[What is needed]
Report each line of the data below in which "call" appears.

------ Data provided ------

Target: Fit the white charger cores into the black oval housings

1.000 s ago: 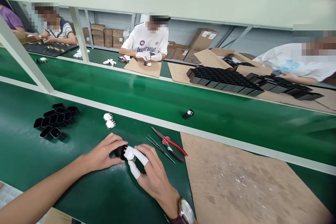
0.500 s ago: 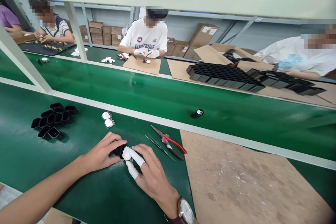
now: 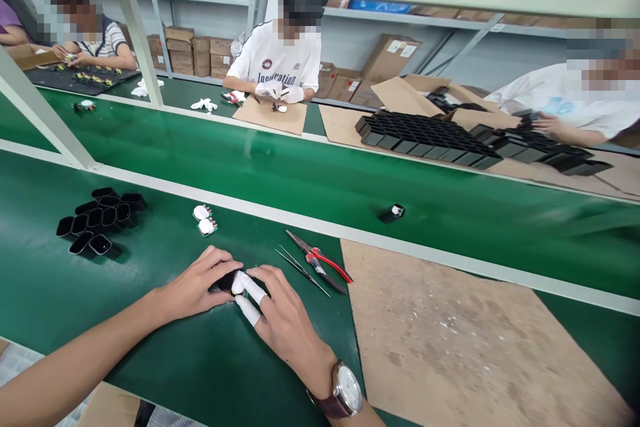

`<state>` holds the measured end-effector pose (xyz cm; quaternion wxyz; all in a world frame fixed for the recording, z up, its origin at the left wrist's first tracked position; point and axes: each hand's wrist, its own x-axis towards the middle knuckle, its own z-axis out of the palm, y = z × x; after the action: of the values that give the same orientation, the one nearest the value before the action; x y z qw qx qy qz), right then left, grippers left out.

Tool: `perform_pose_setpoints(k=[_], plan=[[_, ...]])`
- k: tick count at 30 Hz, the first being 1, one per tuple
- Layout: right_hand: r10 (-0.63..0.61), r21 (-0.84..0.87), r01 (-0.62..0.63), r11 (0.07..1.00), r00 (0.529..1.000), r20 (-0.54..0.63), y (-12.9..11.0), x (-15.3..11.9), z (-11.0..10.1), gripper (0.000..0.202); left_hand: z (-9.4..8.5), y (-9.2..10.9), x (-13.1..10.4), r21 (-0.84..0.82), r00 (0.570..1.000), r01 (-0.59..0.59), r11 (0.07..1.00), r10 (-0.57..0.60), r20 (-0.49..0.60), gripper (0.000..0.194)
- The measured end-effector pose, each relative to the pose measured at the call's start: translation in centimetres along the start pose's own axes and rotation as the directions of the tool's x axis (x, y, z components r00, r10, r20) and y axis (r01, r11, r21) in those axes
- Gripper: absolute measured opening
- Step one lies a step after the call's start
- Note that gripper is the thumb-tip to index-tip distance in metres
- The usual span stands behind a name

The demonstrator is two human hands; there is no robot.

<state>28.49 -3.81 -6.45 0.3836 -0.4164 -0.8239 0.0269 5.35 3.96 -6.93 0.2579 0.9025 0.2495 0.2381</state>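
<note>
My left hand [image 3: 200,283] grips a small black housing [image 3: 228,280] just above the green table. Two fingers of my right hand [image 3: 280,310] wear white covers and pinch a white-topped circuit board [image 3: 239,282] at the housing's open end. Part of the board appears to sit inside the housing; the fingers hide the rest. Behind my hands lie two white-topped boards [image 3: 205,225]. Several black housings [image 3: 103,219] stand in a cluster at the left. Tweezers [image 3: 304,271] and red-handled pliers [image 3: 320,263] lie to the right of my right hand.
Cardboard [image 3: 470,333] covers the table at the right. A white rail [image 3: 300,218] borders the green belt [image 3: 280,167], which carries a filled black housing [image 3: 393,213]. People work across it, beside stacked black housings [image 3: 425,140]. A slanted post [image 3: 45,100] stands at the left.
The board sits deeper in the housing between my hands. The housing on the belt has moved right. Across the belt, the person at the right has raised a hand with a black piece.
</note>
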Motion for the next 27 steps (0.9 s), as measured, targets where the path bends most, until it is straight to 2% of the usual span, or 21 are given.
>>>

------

[Response box]
- The measured end-effector pose, each relative to the pose measured at the call's start: translation in centimetres along the start pose's own axes and rotation as the directions of the tool's x axis (x, y, z components r00, r10, r20) and y axis (r01, r11, r21) in those axes
- Step one lies a step after the call's start

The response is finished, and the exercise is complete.